Problem to work on: All lines from the one containing "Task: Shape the" to the end of the material are to be given again exactly; leave out every line before it.

Given information:
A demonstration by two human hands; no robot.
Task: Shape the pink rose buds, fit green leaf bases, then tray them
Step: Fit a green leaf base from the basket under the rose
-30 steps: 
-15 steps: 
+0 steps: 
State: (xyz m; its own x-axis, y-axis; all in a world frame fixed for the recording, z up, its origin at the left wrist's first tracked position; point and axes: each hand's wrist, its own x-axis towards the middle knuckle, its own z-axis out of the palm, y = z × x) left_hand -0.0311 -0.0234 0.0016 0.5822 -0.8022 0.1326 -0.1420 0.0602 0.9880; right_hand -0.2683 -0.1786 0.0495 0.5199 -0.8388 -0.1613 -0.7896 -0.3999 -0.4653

Answer for this exercise:
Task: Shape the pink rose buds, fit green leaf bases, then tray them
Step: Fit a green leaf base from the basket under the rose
-30 steps: 
-15 steps: 
+0 steps: 
State: (xyz m; its own x-axis, y-axis; all in a world frame fixed for the recording, z up, its origin at the left wrist's first tracked position; point and axes: each hand's wrist, its own x-axis towards the middle knuckle, its own z-axis out of the palm, y = z × x) left_hand -0.0311 -0.0234 0.0016 0.5822 -0.8022 0.1326 -0.1420 0.0602 0.9880; right_hand -0.2683 -0.1786 0.0495 0.5199 -0.8388 -0.1613 -0.7896 -0.3999 -0.4653

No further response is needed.